One of Tregoning's prime concerns with the operation of the detention center has been work release.

The sheriff has successfully asked Carroll judges to recommend -- not order -- work release, allowing the jail staff to determine who is eligible.

By cutting down on the number of inmates granted work release, Tregoning hoped to reduce the amount of contraband being smuggled into the jail by prisoners in the work-release program.

Two female inmates had their work-release status revoked Monday evening after attempting to smuggle cigarettes into the jail. While not a criminal offense, cigarettes sell for $100 a pack inside the detention center and having them can lead to other problems, such as fights, a jail official said.

Tregoning gave no specifics but implied that he wanted a warden who would pay more attention to details.

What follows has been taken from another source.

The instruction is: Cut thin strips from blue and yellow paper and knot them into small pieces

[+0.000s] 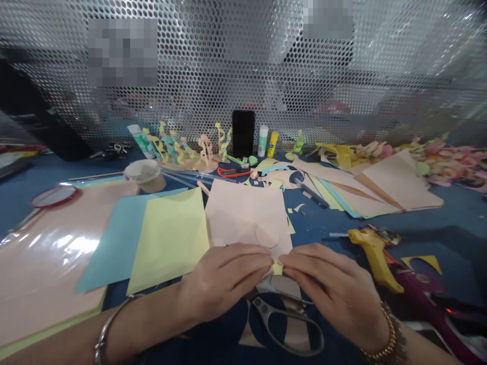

"Sometimes the job requires more hands-on management," Tregoning said without elaborating.

The sheriff has set a goal of opening central booking at the detention center by Jan. 1.

Tregoning implied he and the warden disagreed over how central booking would be implemented and where it would be done within the detention center.

Central booking is a one-stop process where all persons arrested by state or local police would be brought to the county jail for fingerprinting and processing. A district court commissioner would have an office there, review the charges and determine bail.

If not released on bond or personal recognizance, the prisoner would be taken to a cell block to await court proceedings.

The sheriff also said he disagreed with Waters' views on home detention, which for certain nonviolent prisoners is considered cost-effective and alleviates crowding.

Under the former sheriff, Waters had tested electronic monitoring equipment used to track inmates allowed to serve their sentences at home and had found them deficient.

"The warden wanted a system he could control and manage," Tregoning said. "I don't care if [home detention monitoring] is privatized, as long as it is effective and there is timely notification if a violation occurs."

The new warden's first priority will be supervising the phased opening of a 100-bed addition to the detention center.

Tregoning said work-release inmates would likely be the first to move into the new wing, enabling construction crews to begin renovating the area they now occupy.

"I hope [the entire moving process] will be accomplished by Aug. 1," he said.